Solo el uno por ciento


No entiendo nada. Este miércoles ha comparecido en la Comisión de Justicia el fiscal general del Estado, Cándido Conde Pumpido. Entre las informaciones que ha aportado destacan las referentes a la fiscalía anticorrupción y al número de asuntos en trámite de casos que hacen referencia a partidos políticos. Los datos hablan por sí solos y vuelven a situar en primera página la necesidad ya comentada del famoso “que alguien haga algo”.

 El fiscal -supongo que impresionado por el contenido de la información que trasladaba a los miembros de la comisión- se ha apresurado a afirmar que “no llega al 1% el número de los responsables públicos de este país que en toda su vida han hecho algo que merezca la sospecha de un juez o un fiscal”. Otra de las perlas de la sesión ha sido el comentario del parlamentario de ERC, el ya famoso Juan Tardà, que ni corto ni perezoso ha exclamado: “Nunca hubiera dicho que la izquierda era más corrupta que la derecha”.
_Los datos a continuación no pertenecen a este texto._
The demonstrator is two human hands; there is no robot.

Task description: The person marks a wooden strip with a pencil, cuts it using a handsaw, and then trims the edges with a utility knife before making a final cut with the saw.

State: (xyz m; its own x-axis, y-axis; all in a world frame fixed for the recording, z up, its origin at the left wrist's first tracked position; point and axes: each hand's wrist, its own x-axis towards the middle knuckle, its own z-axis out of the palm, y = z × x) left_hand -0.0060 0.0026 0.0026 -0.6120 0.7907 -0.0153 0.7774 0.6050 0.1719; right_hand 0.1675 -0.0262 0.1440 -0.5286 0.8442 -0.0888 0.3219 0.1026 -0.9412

 El total de las 730 causas abiertas se reparte en el siguiente vergonzoso ranking: 264 afectan a militantes del PSOE, 200 a militantes de PP, 43 afiliados de CC, 30 pertenecientes a CiU, 24 al PA, 20 de IU, 17 del todavía activo GIL, 7 de UM, 3 del BNG, 3 del PNV, 1 de ANV y otro de EA. Las conclusiones son obvias: en todas partes cuecen habas, aunque en algunas más que otras, y un 1% es un porcentaje bajo, pero no es un uno por ciento cualquiera. Es el uno por cien de aquellas personas que avaladas por un partido político, tienen los redaños de presentarse a unas listas y ser escogidos para gobernar a los demás, jurando o prometiendo la Constitución. Son pocos pero, sin duda alguna, demasiados.

 Hace unos días pregunté a unos 600 políticos en activo por medio de correo electrónico lo siguiente: “¿Alguna medida concreta para frenar la corrupción en el ámbito político?”. A fecha de hoy me han contestado algo más de un 1%, y de sus respuestas –que he reflejado integras en la pestaña de mi blog “Lo que de dicen”-, extraigo como punto de partida sugerido por varios de ellos “aplicar la ley”, “hay mucho y legislado”, “que el peso íntegro de la ley caiga sobre el condenado” o “promover ya cambios en la legislación”, cosa que, curiosamente, pueden -y solo pueden ellos- hacer sin más dilación, con consenso y, sobre todo, con valentía.

 Entre las medidas que me parecen más novedosas y claras destaco las siguientes:

 María Caballero, senadora de UPN: “Prohibir las donaciones económicas para su financiación y también que los bancos o cajas puedan condonarles las deudas”.

 Manel Mas, diputado del PSC: “Creación por parte de los partidos políticos de un departamento de asuntos internos, como tienen los cuerpos policiales serios de todo el mundo, para supervisar a sus cargos orgánicos e institucionales”.

 Mercè Pigem, diputada de CiU: “Abrir las listas y vincular al político a la ciudadanía que le vota”.

 María Antonia Trujillo, diputada del PSOE: “Publicar en el BOE los bienes y actividades detallados de los cargos electos y altos cargos, antes, durante y después del mandato”.

 Carles Bonet, senador de ERC: “Prohibir que los partidos se financien con los sueldos de los cargos electos e institucionales y de las subvenciones de los grupos parlamentarios. Impedir que en las instituciones se coloque a personal que no dependa -exclusivamente- de la institución. Facilitar una relación más clara entre elegidos y electores. Pienso que un buen modelo de listas es el modelo híbrido alemán: una lista de circunscripción y una lista de partido. La ideología debe continuar siendo el alma de la política y son los partidos los que la articulan. Del mismo modo que se demanda hacer público el patrimonio de los políticos, habría que hacer también público los curricula –veraces- de los candidatos”.

 Juan Carlos Aparicio, diputado del PP y alcalde de Burgos: “Revisar los criterios de selección de las personas a las que pueden encomendárseles responsabilidades futuras. Una mejor selección del personal reducirá los riesgos”.

 Jesús Quijano, diputado del PSOE: “Limitar en la legislación del suelo la discrecionalidad municipal en la aprobación de recalificaciones”.

 Espero más respuestas que les iré comentando. No entendería que esperáramos a otros escándalos para seguir mareando la perdiz y no hacer casi nada.